La jornada del miércoles en el Senado, que volvió a sesionar luego de una larga inactividad, dejó retazos de polémica. No solo el oficialismo expuso sus diferencias internas, sino que también hubo “rosca” en la oposición.
De acuerdo con un pacto pre existente, en la reunión de ayer debieron haberse votado los representantes de la Cámara Alta para integrar el Consejo de la Magistratura, una misión que solo se cumplió a medias.
Por un lado, el oficialismo no pudo acordar a uno de sus titulares y su respectivo suplente (Marcelo Feliú no contó con apoyos y su reemplazo se dirimía entre la massista Sofía Vanelli y el kicillofista Mariano Cascallares, que es diputado, gracias a una interpretación del reglamento que habla de elección de legisladores). Solo fueron electos Sergio Berni y Fernando Coronel, ligado al intendente de Ensenada, Mario Secco.

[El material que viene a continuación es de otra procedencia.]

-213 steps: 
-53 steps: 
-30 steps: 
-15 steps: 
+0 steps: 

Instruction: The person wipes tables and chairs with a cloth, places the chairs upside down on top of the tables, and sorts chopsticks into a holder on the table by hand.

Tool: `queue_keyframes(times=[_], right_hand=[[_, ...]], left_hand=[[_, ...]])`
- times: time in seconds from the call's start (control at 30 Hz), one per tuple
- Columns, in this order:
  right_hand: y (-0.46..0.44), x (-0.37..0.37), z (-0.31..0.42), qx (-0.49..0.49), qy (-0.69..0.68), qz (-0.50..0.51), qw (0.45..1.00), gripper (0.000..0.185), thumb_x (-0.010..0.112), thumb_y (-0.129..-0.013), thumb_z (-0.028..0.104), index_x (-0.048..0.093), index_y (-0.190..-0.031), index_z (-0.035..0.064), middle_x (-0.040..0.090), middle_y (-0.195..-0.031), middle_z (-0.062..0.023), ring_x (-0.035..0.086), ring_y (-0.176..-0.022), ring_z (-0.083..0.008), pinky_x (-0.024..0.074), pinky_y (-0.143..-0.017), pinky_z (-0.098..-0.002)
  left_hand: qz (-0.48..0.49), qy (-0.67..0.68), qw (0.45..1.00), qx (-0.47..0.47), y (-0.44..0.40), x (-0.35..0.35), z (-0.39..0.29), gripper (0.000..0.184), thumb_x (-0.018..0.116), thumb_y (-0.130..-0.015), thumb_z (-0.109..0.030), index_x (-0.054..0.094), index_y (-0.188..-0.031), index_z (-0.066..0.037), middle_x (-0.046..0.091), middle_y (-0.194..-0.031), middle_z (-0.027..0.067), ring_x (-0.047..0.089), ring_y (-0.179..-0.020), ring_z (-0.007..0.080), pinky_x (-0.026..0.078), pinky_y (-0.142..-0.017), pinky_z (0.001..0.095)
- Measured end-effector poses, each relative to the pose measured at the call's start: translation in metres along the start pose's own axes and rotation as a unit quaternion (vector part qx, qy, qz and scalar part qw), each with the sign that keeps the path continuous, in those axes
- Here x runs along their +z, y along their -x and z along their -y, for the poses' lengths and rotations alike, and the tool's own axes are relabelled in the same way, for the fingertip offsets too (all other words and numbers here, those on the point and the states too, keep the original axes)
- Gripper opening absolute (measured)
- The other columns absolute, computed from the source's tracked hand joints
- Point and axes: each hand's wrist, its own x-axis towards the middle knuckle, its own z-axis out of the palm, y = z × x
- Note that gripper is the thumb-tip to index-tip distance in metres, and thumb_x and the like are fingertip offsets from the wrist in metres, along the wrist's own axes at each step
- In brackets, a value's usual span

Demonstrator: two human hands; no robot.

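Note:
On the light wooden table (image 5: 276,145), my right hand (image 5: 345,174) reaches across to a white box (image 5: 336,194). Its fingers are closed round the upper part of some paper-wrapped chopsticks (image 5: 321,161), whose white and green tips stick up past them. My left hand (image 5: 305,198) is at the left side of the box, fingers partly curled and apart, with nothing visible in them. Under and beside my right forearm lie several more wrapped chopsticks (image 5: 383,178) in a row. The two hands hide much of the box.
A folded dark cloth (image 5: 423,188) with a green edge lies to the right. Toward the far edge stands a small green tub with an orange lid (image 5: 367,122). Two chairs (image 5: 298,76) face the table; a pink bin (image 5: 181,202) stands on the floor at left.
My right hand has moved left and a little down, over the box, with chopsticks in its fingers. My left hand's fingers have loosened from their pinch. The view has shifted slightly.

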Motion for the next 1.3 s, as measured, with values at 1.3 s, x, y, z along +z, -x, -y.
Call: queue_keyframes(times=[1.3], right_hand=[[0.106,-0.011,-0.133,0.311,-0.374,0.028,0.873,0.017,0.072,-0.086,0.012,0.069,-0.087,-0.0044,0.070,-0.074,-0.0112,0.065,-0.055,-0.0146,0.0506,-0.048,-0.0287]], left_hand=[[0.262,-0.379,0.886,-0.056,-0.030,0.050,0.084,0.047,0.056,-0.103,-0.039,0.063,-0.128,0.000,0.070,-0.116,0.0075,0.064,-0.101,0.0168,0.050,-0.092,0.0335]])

Sin embargo, tampoco se designaron los dos representantes de la oposición. Sí hubo consenso en que María Luz Bambaci, de la Primera Sección, cuente con el OK para ser titular en el Consejo, aunque fue bloqueado el pergaminense Juan Manuel Rico Zini, alfil del intendente de esa ciudad Javier Martínez, para ser el suplente.
Fuentes libertarias señalaron que había un acuerdo superestructural para que los dos enviados del Senado sean de La Libertad Avanza, habida cuenta de que el PRO puso al titular en Diputados, el olavarriense Martín Endere, y la UCR al suplente: Diego Garciarena, que días atrás reemplazó al también boina blanca Valentín Miranda.

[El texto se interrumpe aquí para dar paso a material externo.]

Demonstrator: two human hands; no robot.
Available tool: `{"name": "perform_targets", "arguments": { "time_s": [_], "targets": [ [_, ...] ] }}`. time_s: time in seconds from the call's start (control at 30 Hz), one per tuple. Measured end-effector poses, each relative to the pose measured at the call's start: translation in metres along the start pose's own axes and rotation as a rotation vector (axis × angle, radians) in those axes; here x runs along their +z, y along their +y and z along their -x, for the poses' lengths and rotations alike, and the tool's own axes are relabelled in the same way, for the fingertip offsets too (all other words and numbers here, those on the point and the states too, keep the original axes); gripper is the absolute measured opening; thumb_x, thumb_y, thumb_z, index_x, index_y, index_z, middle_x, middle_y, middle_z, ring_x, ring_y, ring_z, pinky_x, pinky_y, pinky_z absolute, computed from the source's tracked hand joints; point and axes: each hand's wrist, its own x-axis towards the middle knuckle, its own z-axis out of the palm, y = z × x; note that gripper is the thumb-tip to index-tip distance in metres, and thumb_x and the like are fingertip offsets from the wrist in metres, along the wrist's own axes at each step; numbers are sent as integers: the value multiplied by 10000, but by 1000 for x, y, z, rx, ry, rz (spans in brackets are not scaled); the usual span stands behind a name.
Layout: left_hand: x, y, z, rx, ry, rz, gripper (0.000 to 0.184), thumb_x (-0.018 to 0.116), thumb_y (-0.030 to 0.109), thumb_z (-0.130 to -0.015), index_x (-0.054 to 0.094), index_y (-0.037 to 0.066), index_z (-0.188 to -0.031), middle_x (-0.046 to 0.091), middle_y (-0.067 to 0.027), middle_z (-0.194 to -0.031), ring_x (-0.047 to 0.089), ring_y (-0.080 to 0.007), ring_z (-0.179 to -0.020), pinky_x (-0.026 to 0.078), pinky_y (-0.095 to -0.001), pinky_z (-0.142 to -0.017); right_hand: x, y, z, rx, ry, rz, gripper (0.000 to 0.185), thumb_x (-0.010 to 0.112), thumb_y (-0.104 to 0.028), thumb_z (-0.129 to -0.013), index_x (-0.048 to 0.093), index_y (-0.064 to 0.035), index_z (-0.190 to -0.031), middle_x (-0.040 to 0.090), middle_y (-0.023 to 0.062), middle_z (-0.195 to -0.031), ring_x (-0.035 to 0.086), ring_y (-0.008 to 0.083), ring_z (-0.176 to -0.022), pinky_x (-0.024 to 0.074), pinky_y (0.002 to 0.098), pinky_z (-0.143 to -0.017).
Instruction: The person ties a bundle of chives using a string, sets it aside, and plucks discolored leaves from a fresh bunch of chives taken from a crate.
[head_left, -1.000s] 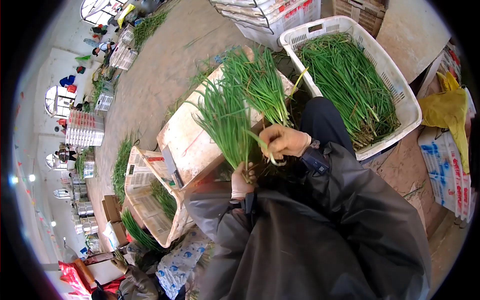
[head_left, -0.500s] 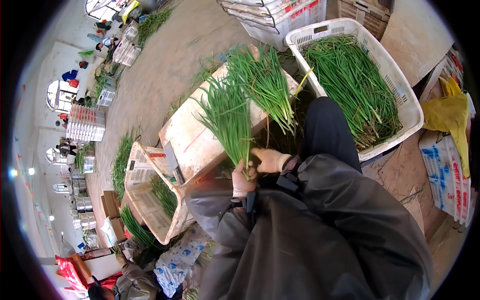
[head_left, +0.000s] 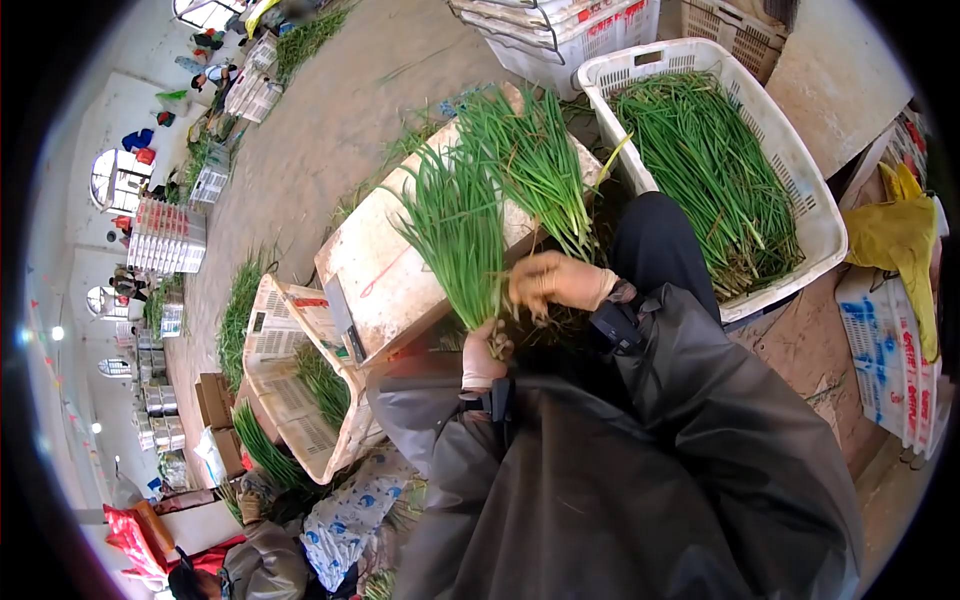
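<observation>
My left hand (head_left: pixel 484 360), in a pale glove, is closed around the lower stalks of a bunch of chives (head_left: pixel 455 225). The bunch's leaves fan out away from me over a worn pale board (head_left: pixel 385 262). Beside the stalks, to the right, is my gloved right hand (head_left: pixel 565 281). Its bent fingers are smeared by motion, and I cannot make out whether they hold anything. A second pile of chives (head_left: pixel 545 165) lies on the board, its white stalk ends pointing toward my knee and partly overlapped by the bunch.
A white crate (head_left: pixel 822 205) full of chives stands to the right of my knee. On the left, a tilted crate (head_left: pixel 300 415) holds more chives. Stacked crates (head_left: pixel 570 40) stand ahead. A yellow cloth (head_left: pixel 895 235) hangs at right. Another person (head_left: pixel 265 560) sits at lower left.
My right hand has moved up and to the right, from near my left hand to beside the stalks. The left hand keeps its hold on the chives. The view has shifted slightly.
</observation>
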Motion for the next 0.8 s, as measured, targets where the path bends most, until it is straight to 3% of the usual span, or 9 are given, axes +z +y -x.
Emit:
{"name": "perform_targets", "arguments": {
  "time_s": [0.03, 0.1, 0.2, 0.23, 0.3, 0.47, 0.57, 0.63, 0.8],
  "targets": [
    [-6, 1, -2, -13, -50, -7, 83, 637, 140, -987, 612, 66, -1013, 653, -32, -839, 549, -126, -599, 419, -252, -509, -4, 5, -6, 1, 168, -66, 147, 641, -144, -994, 701, -10, -1003, 646, 22, -779, 605, 95, -682, 497, 264, -632],
    [5, -2, 4, 41, -16, -21, 77, 634, 125, -981, 597, 73, -1025, 635, -34, -818, 488, -114, -562, 390, -257, -492, -25, 36, -21, -56, 417, 527, 227, 690, -194, -948, 694, -17, -1090, 694, 88, -827, 674, 198, -728, 541, 330, -687],
    [12, -6, 13, 64, -5, -83, 87, 632, 128, -985, 586, 79, -1040, 639, -42, -838, 463, -110, -564, 388, -269, -504, -27, 82, -28, -172, 715, 845, 435, 740, -279, -883, 647, -33, -1228, 735, 181, -951, 719, 356, -871, 563, 423, -796],
    [12, -7, 15, 64, -5, -107, 91, 631, 134, -989, 584, 79, -1045, 646, -46, -852, 466, -111, -573, 394, -273, -515, -16, 74, -26, -72, 680, 872, 592, 772, -348, -835, 593, -72, -1327, 720, 238, -1075, 679, 441, -1021, 543, 482, -890],
    [13, -11, 21, 88, 11, -162, 63, 629, 115, -978, 600, 76, -1018, 644, -46, -831, 464, -118, -559, 391, -272, -508, -3, 77, -29, 80, 633, 1012, 627, 763, -402, -832, 576, -125, -1363, 715, 248, -1091, 674, 439, -1033, 539, 503, -888],
    [19, -15, 32, 128, 63, -293, 80, 668, 93, -942, 615, 70, -998, 654, -57, -785, 519, -136, -547, 418, -280, -473, 1, 92, -37, 53, 556, 1202, 320, 694, -350, -900, 712, -102, -1102, 737, 164, -944, 695, 393, -915, 551, 489, -777],
    [13, -15, 26, 125, 113, -281, 108, 691, 89, -929, 628, 60, -1011, 672, -64, -797, 558, -144, -569, 446, -281, -475, -3, 82, -38, -180, 560, 959, 285, 715, -299, -914, 703, -53, -1058, 728, 145, -838, 716, 325, -775, 547, 436, -696],
    [2, -15, 17, 99, 118, -245, 113, 694, 101, -932, 641, 49, -1017, 680, -63, -809, 579, -146, -594, 465, -279, -492, 2, 53, -35, 38, 387, 207, 189, 690, -179, -989, 671, 9, -1001, 612, 8, -697, 552, 83, -589, 450, 262, -553],
    [6, -13, 16, 85, 91, -167, 139, 678, 137, -960, 655, 21, -1033, 679, -57, -817, 604, -140, -632, 495, -259, -529, 2, -2, -19, -86, 353, -2, 173, 662, -184, -1010, 679, -14, -980, 574, -3, -688, 493, 78, -567, 398, 244, -522]
  ]
}}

Los violetas tenían en mente a otra mujer para acompañar a Bambaci: la marplatense María Cecilia Martínez, quien reporta al ex intendente de Mar del Plata, Guillermo Montenegro.

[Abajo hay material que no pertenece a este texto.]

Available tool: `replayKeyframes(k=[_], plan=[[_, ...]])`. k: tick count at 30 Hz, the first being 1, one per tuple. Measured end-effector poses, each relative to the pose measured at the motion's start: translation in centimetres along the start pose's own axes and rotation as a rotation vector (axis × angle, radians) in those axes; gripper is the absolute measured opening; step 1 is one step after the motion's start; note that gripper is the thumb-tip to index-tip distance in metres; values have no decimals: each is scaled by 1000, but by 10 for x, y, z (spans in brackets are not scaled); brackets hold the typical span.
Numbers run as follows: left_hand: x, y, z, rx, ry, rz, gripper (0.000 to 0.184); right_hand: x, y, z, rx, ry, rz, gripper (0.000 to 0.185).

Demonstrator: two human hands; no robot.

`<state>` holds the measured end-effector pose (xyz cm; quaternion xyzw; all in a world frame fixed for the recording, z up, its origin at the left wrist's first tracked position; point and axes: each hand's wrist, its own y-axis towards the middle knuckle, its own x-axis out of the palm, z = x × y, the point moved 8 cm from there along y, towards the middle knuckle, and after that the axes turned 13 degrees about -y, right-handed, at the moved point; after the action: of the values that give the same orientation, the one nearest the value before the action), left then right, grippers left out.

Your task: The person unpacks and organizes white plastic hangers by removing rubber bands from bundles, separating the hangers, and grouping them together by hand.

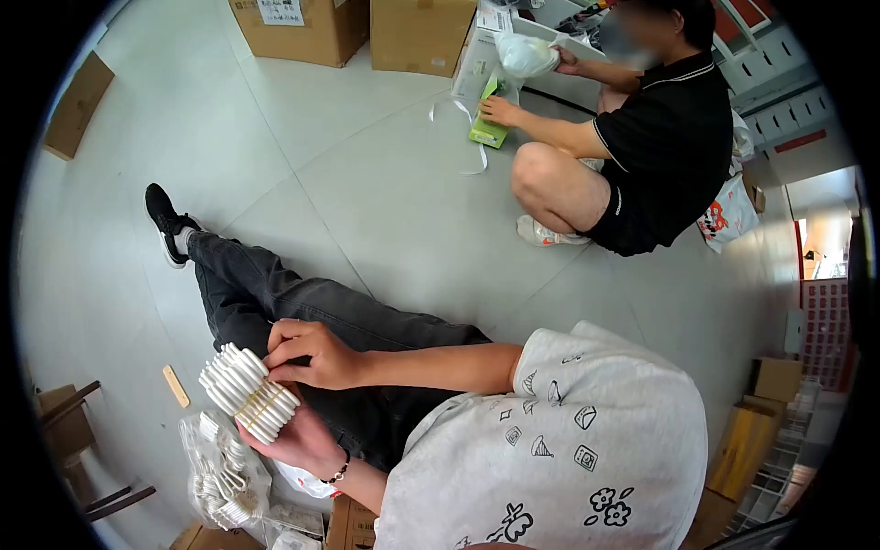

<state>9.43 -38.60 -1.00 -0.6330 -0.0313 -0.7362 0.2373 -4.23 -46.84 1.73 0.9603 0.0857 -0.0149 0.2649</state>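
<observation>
Hands together, the left hand (295, 438) grips a white bundle (240, 380), the right hand (316, 356) curled at its edge, hold unclear.

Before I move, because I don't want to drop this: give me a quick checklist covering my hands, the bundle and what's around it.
1. Left hand supporting the white bundle: ok.
2. Yellowish band around the bundle: ok.
3. Right hand at the bundle: ok; exact finger grip: cannot tell.
4. Clear bag open: cannot tell.
5. Floor free of loose bits: not ok, tan strip nearby.
</observation>
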Motion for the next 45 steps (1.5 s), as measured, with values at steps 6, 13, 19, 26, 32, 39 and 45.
replayKeyframes(k=[6,13,19,26,32,39,45], plan=[[-9,4,2,2,-16,86,45,31,-4,23,363,455,-142,22],[-13,1,5,30,67,108,49,35,-4,29,320,343,-229,22],[5,-3,13,181,218,184,52,41,7,20,219,284,-312,36],[20,-8,15,279,367,252,60,68,2,13,632,879,-317,79],[17,-8,14,267,347,233,61,75,-7,29,698,880,-361,70],[-23,-13,60,307,125,307,59,77,-45,61,852,801,-481,41],[-123,-66,240,663,350,511,41,50,-70,160,1028,749,-265,26]])
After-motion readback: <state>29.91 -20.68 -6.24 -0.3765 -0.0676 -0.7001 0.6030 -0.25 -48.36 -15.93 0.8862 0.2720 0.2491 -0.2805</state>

Enterados de la movida, los mandamases amarillos de la Provincia pusieron el grito el cielo. Uno de ellos fue Jorge Macri, a quien reportan el presidente del bloque Pablo Petrecca (ayer ausente), Martínez y el propio Rico Zini.
Sin el juninense, el bastón de mando lo tomó Montenegro, quien defendió el pacto bonaerense por el cual la suplencia corresponde al espacio amarillo, desconociendo cualquier otro acuerdo.
Con amenazas cruzadas de bloqueos múltiples, primó la calma y la decisión, avalada por el titular del bloque libertario, Carlos Curestis, fue postergar la resolución de la discrepancia más adelante.